**EXERCISE REQUIREMENTS:** Reproduce each line from the first in the data through the line that contains "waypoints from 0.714" exactly; give nothing else.

**DATASET EXTRACT:**
==============================
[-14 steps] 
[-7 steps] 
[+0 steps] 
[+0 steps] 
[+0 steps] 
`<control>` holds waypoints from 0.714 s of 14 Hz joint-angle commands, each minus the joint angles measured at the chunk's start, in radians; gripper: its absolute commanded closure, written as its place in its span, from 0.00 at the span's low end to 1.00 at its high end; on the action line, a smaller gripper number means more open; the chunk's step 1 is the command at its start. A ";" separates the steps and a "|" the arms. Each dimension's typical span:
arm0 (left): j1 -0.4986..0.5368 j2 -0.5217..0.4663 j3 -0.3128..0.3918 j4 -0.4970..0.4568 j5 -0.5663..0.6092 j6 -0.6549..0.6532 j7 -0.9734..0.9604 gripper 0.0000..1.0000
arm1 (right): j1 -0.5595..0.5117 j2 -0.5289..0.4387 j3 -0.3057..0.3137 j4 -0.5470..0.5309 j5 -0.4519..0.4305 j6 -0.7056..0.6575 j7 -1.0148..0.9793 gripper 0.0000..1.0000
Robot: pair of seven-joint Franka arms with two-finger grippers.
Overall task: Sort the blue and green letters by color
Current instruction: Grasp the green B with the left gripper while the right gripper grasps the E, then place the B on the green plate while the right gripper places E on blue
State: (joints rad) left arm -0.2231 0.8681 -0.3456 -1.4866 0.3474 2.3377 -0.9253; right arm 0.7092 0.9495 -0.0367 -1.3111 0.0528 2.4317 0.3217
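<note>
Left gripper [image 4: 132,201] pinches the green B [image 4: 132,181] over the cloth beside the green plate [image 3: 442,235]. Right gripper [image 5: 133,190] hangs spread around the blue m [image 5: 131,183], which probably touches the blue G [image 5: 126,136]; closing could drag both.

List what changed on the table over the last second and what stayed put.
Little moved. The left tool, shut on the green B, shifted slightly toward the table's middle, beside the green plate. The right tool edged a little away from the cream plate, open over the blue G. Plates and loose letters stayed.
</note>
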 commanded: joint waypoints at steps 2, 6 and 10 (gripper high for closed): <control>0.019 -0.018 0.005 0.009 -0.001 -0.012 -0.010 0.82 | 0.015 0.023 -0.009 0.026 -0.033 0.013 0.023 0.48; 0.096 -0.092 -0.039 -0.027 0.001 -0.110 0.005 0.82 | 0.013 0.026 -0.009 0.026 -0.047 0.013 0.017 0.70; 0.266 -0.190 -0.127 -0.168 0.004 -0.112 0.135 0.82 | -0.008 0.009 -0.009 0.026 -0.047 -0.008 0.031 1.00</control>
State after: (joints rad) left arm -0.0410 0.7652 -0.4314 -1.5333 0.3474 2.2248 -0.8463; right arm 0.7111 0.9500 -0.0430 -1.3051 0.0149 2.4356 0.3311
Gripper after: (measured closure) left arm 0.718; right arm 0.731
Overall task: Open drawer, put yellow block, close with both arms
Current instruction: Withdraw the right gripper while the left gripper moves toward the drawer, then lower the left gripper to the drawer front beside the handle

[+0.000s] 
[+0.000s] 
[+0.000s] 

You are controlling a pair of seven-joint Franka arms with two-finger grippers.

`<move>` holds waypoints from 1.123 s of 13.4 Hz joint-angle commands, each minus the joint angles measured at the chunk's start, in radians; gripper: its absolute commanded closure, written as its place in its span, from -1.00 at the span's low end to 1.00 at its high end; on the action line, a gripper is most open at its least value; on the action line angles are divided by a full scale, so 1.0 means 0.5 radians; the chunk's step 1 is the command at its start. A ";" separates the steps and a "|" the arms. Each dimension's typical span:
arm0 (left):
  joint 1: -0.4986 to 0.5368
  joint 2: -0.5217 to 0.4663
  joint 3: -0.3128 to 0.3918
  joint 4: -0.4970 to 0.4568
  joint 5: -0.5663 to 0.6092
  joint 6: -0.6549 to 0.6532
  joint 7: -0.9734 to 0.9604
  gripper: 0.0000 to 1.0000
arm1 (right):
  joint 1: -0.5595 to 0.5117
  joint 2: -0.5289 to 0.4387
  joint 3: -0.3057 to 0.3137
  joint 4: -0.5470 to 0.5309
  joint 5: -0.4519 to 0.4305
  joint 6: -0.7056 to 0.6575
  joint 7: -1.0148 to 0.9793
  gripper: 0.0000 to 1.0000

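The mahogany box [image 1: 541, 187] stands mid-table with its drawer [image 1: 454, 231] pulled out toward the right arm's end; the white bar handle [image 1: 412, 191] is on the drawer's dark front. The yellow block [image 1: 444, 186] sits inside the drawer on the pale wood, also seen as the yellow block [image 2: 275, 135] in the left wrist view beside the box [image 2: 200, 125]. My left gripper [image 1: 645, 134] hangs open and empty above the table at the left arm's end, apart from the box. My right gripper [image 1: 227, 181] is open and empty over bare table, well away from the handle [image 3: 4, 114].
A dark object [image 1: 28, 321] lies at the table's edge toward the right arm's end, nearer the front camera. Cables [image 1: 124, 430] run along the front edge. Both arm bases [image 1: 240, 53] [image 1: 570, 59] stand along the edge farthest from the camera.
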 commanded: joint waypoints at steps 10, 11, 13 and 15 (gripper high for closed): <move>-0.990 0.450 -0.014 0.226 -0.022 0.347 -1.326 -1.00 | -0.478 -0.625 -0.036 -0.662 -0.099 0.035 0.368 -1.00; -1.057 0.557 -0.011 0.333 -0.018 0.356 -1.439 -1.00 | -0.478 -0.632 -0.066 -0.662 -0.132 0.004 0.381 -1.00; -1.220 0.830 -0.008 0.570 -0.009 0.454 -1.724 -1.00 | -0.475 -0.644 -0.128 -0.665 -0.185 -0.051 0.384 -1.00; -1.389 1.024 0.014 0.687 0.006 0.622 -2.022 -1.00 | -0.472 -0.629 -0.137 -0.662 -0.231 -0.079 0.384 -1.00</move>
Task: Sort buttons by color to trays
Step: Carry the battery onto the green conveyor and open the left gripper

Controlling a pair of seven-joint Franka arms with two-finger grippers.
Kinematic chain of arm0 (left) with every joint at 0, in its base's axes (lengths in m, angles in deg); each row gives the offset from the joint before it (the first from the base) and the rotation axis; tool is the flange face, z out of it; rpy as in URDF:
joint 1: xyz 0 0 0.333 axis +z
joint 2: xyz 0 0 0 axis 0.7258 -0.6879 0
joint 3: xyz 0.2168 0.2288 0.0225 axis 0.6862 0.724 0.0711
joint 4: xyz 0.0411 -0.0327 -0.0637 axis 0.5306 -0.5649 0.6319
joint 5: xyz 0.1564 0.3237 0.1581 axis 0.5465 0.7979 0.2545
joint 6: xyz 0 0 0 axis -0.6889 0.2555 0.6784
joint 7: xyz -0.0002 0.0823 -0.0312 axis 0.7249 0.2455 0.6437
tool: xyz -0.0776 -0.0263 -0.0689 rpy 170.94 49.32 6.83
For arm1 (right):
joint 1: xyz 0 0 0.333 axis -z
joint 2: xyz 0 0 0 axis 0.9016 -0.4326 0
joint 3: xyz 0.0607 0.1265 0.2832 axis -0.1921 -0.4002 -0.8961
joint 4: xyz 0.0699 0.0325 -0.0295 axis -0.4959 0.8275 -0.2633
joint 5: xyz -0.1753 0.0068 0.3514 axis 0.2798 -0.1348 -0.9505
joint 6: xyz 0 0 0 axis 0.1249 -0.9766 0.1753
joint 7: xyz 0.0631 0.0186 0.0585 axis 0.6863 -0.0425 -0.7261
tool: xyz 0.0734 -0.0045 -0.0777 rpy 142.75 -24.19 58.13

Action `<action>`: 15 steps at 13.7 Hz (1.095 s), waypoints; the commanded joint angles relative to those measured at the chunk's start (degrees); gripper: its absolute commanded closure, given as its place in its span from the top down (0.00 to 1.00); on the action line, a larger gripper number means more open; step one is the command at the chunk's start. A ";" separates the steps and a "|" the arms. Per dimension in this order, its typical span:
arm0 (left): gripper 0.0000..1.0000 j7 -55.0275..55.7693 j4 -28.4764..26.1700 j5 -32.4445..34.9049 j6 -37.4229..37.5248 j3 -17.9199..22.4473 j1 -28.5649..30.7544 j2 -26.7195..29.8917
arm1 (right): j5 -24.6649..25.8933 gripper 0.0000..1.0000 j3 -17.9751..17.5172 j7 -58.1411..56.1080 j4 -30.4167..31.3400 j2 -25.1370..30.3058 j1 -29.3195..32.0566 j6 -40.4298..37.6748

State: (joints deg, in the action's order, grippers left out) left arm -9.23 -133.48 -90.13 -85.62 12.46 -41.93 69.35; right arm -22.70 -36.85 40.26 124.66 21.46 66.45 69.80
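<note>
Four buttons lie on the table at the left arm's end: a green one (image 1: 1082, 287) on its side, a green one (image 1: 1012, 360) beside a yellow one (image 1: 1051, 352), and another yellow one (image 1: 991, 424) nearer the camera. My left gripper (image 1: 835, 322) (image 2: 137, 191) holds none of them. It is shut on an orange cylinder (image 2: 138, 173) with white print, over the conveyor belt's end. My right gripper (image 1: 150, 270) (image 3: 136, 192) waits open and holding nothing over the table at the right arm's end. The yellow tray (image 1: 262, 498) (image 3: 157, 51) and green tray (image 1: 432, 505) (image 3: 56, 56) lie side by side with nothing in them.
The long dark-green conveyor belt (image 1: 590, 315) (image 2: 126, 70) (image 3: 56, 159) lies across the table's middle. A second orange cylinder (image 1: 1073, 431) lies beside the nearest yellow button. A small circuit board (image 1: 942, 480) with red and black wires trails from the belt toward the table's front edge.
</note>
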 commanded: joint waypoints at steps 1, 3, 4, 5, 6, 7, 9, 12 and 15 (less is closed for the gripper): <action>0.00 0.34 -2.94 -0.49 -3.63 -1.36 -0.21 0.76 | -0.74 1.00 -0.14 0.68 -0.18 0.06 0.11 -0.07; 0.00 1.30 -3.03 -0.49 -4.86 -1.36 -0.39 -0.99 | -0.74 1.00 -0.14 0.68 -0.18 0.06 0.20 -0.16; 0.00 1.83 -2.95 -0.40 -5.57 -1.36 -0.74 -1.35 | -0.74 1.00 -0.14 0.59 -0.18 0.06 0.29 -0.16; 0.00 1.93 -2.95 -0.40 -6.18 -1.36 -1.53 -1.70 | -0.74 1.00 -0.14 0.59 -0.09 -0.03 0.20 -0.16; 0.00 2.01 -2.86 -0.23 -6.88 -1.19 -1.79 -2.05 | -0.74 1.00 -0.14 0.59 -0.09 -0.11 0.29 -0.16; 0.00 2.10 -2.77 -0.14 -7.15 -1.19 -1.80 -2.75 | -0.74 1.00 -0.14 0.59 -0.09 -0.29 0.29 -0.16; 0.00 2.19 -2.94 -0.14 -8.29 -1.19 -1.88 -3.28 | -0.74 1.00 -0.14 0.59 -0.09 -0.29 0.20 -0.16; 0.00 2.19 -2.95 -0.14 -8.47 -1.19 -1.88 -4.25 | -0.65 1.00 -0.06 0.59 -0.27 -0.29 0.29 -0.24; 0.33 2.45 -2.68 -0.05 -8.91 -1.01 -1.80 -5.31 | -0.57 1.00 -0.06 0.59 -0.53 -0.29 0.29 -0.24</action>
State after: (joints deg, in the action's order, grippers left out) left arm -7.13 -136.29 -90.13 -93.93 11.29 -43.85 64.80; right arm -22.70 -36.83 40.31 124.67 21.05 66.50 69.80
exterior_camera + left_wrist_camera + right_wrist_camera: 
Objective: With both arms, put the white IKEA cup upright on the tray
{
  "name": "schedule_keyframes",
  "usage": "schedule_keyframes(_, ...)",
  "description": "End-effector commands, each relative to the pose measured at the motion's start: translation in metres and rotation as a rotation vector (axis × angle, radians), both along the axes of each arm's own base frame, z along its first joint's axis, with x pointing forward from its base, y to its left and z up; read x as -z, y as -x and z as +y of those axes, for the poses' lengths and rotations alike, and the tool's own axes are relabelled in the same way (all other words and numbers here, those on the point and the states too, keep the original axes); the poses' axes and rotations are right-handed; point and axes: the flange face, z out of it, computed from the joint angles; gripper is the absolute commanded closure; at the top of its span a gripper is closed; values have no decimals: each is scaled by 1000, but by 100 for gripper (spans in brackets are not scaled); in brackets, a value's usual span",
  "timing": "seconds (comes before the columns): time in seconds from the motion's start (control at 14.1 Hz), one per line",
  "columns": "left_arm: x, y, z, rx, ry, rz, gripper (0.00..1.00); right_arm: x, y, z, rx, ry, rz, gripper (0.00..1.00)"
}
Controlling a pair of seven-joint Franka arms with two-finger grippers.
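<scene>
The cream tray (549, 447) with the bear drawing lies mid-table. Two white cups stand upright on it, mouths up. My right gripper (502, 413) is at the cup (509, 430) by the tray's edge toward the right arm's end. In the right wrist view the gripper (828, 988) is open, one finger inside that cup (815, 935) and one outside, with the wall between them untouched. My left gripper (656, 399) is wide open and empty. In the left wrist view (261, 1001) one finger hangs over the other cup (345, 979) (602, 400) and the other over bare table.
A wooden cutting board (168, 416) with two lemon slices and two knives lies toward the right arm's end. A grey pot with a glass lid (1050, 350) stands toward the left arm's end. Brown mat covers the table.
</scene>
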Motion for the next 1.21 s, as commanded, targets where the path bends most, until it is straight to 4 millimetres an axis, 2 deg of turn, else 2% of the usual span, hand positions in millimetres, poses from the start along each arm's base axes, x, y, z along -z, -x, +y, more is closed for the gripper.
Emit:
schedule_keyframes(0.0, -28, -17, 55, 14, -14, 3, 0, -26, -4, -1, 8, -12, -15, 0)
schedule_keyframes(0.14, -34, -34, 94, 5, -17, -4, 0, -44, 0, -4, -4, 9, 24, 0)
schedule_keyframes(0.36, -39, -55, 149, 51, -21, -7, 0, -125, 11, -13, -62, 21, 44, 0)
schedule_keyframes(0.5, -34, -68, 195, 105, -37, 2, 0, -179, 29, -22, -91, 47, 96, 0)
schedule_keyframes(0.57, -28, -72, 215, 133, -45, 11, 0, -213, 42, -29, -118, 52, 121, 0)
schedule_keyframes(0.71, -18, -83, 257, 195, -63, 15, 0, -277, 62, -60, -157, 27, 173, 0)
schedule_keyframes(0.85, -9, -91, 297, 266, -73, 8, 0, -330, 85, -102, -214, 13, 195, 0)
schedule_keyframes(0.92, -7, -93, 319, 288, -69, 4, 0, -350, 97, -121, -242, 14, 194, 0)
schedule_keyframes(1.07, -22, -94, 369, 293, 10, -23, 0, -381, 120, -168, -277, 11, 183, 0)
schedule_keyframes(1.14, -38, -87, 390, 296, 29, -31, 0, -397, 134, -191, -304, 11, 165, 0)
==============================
**ANSWER BOX:**
[-14 steps] 
[-7 steps] 
[+0 steps] 
[+0 steps] 
[+0 steps] 
`<control>` holds waypoints from 0.714 s of 14 Hz joint-angle commands, each minus the joint angles measured at the chunk's start, in radians; gripper: its absolute commanded closure, written as its place in its span, from 0.00 at the span's low end to 1.00 at its high end; on the action line, a smaller gripper number means more open; the chunk's step 1 is the command at its start. A ";" separates the steps and a "|" the arms. Each dimension's typical span:

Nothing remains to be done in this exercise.